• **WHAT THE TASK REQUIRES**
Tally the lines below that hold the string "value", and give only the tally.

---

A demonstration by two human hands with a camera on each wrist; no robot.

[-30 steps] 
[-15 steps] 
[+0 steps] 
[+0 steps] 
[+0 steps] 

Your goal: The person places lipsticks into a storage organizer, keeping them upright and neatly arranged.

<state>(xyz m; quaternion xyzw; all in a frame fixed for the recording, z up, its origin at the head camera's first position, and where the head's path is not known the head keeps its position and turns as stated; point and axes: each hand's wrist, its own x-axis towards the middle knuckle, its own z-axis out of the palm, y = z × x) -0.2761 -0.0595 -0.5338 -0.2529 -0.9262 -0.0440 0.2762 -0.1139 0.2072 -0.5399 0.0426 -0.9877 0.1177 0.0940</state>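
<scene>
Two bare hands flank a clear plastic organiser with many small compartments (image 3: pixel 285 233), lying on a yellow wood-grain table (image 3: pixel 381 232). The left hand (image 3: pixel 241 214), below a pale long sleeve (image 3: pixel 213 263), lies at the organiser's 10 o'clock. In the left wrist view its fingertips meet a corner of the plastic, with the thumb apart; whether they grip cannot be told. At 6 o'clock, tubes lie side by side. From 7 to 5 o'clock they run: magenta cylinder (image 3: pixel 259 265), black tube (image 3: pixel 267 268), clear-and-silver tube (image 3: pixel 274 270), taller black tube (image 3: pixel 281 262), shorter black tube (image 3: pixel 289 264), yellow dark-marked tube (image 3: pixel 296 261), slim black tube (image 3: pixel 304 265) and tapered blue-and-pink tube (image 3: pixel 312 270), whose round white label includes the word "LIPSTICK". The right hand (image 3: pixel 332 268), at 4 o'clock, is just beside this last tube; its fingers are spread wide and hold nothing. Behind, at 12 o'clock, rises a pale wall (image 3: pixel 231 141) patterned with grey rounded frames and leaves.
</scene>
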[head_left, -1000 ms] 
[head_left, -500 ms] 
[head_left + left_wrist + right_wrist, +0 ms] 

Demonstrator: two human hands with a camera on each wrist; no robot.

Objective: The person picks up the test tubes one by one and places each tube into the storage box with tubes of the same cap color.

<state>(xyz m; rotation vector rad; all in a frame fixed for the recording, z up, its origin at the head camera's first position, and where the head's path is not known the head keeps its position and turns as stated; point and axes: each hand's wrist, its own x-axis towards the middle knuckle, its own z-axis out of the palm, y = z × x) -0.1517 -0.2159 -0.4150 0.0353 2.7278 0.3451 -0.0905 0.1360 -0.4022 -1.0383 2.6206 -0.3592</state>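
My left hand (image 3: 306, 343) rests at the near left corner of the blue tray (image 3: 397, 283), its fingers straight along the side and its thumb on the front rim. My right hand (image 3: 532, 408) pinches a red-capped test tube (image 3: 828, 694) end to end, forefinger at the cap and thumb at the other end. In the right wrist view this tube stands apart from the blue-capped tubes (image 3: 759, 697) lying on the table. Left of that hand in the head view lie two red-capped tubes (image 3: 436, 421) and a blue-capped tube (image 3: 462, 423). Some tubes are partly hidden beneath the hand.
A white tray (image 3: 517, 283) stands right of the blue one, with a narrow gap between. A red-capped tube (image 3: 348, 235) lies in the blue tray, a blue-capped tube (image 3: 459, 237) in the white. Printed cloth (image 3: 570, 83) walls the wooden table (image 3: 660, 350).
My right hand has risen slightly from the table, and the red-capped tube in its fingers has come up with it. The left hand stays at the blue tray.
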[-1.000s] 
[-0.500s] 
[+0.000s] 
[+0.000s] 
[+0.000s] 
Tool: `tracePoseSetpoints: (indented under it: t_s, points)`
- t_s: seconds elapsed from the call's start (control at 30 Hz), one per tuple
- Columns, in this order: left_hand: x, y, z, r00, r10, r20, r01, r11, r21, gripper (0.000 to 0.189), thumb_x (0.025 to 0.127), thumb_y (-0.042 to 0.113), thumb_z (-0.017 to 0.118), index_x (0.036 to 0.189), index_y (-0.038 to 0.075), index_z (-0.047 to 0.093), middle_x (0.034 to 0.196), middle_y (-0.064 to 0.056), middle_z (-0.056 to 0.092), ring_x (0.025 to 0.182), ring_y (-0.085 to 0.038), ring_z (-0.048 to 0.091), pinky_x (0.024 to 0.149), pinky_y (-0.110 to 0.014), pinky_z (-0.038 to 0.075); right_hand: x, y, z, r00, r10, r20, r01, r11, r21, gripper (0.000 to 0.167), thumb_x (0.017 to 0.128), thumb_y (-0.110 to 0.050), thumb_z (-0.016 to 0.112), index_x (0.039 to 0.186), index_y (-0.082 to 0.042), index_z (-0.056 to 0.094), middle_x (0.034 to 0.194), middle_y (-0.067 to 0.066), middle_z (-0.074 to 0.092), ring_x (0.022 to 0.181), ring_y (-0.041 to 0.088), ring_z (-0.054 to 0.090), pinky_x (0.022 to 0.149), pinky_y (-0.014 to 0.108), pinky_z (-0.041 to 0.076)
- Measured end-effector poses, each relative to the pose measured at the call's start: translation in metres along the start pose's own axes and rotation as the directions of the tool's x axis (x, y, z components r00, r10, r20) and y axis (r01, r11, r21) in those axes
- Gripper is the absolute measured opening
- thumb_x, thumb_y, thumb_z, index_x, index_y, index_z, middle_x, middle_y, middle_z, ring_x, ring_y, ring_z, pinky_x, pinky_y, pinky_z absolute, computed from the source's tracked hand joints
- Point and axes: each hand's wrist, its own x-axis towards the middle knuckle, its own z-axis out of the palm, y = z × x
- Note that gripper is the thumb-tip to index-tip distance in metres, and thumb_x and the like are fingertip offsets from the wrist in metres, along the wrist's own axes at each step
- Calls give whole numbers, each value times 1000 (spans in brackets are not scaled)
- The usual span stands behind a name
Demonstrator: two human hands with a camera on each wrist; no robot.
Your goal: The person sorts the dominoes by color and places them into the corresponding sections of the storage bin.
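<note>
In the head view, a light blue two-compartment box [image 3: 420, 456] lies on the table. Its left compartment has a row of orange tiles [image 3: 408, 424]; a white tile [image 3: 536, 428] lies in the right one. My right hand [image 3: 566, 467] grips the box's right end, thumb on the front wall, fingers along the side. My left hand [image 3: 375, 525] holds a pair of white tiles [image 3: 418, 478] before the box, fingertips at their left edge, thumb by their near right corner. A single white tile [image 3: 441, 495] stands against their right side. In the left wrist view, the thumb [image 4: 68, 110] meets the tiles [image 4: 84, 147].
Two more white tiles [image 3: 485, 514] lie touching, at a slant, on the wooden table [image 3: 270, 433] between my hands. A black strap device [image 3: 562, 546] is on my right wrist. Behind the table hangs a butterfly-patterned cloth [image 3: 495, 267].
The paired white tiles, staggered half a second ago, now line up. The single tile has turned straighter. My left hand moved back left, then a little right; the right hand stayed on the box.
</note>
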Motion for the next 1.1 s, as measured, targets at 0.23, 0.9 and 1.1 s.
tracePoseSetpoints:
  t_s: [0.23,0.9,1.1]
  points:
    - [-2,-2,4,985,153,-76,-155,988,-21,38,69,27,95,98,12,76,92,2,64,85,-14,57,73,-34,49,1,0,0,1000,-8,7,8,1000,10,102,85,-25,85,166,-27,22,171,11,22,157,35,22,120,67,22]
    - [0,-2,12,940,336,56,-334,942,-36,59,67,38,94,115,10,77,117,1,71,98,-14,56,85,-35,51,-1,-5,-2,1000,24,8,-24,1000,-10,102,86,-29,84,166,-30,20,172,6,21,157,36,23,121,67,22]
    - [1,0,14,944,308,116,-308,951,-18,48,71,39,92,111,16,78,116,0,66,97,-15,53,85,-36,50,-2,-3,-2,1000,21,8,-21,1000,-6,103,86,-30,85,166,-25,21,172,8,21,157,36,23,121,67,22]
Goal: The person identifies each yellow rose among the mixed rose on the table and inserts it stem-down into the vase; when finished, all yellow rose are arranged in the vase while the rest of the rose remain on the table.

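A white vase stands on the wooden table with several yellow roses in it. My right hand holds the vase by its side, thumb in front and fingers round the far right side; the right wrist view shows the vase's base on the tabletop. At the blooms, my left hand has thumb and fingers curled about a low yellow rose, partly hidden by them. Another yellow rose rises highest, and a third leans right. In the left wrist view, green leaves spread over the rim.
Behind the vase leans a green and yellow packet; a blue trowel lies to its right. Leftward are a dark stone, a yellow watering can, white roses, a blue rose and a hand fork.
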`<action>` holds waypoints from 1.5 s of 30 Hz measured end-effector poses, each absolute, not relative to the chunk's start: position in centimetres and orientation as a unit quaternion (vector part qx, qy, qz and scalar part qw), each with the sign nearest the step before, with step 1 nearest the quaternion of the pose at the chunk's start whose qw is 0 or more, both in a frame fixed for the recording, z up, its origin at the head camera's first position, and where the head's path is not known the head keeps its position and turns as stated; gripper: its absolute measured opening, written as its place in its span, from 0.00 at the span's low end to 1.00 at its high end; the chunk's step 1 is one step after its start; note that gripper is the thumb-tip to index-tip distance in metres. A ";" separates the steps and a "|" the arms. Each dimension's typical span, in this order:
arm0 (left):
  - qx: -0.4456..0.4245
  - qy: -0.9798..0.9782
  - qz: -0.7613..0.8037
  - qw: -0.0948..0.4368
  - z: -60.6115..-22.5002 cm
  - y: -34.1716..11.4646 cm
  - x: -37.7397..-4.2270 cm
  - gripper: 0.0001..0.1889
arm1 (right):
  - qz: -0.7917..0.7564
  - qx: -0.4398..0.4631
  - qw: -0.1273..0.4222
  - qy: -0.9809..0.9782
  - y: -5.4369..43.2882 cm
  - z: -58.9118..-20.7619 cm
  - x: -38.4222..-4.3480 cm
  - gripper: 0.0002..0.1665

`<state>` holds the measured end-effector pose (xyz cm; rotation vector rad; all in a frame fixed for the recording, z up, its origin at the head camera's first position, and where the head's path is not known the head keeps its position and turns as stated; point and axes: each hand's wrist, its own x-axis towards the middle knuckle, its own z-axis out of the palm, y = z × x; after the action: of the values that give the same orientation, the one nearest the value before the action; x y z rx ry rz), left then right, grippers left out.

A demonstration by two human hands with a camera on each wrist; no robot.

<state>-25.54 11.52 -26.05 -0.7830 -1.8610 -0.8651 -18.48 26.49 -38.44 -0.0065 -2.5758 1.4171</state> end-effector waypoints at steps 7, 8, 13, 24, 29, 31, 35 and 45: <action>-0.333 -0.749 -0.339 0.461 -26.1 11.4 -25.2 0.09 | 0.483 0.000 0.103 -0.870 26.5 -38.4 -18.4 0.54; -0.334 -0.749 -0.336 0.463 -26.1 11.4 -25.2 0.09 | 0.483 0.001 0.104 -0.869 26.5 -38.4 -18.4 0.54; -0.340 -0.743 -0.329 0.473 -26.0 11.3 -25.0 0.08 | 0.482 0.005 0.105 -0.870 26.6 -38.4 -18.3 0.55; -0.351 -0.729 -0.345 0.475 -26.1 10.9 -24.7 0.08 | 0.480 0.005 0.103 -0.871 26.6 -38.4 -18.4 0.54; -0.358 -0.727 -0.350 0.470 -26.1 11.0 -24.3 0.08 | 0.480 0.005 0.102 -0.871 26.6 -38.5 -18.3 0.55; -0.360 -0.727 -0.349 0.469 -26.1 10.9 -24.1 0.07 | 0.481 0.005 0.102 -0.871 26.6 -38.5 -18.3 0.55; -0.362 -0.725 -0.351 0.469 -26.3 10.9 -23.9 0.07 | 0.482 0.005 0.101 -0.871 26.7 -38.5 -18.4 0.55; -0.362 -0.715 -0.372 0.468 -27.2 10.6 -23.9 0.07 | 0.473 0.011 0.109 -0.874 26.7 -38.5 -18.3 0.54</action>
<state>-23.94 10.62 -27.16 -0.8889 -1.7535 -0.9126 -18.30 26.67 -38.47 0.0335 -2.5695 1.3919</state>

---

• **RESPONSE AREA**
2